In this particular case, the mistake is how the otherwise technically competent Luftwaffe  Funkaufklärungsdienst  (Roughly translated — Electronic Intelligence Early Warning Service)   managed to miss a completely unambiguous invasion warning for the Normandy   Invasion — D-Day, June 6th 1944 — the night before the invasion.

This happened because the German officers over the Luftwaffe technicians were technologically illiterate regards both the Allied identification friend or foe (IFF) and Allied radio navigation systems they were monitoring, as well as the radar techniques their own  Luftnachrichten Dienat (Air Surveillance Service) were using to track RAF Bomber Command night bomber streams through chaff.
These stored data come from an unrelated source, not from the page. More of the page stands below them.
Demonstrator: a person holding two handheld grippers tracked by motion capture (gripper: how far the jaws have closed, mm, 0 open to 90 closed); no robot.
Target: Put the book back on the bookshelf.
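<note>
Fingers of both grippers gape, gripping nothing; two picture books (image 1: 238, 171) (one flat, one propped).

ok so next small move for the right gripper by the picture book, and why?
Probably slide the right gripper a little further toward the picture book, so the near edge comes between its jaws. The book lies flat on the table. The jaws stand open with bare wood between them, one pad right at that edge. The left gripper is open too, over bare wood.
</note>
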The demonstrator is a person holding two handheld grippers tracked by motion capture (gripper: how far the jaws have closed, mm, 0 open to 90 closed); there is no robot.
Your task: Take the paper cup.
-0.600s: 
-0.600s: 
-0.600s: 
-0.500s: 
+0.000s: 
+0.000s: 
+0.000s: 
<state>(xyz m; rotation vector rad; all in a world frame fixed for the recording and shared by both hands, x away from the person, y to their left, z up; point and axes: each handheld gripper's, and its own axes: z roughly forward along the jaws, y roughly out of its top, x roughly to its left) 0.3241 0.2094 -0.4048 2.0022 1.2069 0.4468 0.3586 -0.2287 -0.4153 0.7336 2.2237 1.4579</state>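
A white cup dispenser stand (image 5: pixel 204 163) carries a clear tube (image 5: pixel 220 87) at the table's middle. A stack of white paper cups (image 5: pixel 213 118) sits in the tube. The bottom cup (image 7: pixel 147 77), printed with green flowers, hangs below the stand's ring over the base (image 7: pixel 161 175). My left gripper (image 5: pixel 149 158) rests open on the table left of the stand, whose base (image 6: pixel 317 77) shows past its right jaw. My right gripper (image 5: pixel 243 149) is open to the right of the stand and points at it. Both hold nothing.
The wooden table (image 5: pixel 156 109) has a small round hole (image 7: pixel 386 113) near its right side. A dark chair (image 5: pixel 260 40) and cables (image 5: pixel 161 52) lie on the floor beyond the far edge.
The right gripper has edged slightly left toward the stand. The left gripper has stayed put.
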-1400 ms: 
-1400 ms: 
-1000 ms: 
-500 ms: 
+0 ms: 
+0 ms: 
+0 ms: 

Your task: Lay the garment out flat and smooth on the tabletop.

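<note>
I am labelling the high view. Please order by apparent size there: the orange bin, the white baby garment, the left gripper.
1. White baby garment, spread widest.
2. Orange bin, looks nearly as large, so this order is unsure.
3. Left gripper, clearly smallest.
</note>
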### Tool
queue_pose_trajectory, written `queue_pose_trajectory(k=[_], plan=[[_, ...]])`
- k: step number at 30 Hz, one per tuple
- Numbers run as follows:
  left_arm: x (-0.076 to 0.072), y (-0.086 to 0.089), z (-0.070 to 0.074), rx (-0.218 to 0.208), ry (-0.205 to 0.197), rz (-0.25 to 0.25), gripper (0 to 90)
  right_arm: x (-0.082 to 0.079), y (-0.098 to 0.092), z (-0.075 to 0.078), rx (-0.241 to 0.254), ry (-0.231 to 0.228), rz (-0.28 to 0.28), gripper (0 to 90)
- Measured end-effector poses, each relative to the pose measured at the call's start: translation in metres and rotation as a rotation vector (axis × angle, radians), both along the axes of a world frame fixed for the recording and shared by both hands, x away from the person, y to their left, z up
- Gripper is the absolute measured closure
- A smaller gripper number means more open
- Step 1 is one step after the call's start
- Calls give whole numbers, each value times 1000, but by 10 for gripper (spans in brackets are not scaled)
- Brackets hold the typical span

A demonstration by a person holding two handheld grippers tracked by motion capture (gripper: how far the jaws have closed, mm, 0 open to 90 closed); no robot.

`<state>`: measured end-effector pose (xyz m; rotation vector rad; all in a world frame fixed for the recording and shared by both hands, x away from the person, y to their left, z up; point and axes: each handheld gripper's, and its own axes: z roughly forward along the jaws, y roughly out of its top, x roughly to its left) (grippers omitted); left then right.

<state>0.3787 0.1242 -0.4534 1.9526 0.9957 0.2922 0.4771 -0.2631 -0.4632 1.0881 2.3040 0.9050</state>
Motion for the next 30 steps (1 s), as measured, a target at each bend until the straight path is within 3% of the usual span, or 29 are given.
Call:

RAF 100 Group Electronic Warfare Techniques 1944-45,  showing a combination of radar reflecting chaff and several forms of active jamming. The  Funkaufklärungsdienst was created by the Luftwaffe in the spring of 1944 to deal with these techniques.   Source: Steve Blank’s “Hidden in Plain Sight:The Secret History of Silicon Valley,”  http://steveblank.com/secret-history

.

Electronic warfare is much like mine sweeping/hunting at sea, or combat engineers breaching a minefield on land, in that it is a thankless job when it is done right and “hard” on military officers careers in exercises/planning.   Thus it tends to be avoided, even when it is central to recorded military history.    Case in point —  When Stephen L. McFarland wrote “Conquering the Night: Army Air Forces Night Fighters at War” in the late 1990’s (pub date 1998) as a part of “AIR FORCE HISTORY AND MUSEUMS PROGRAM.”   He completely left out the fact that German bomber tail warning radars were picking up Allied night fighter IFF challenges.     This was a fact that Alfred Price had published fourteen years earlier in 1984!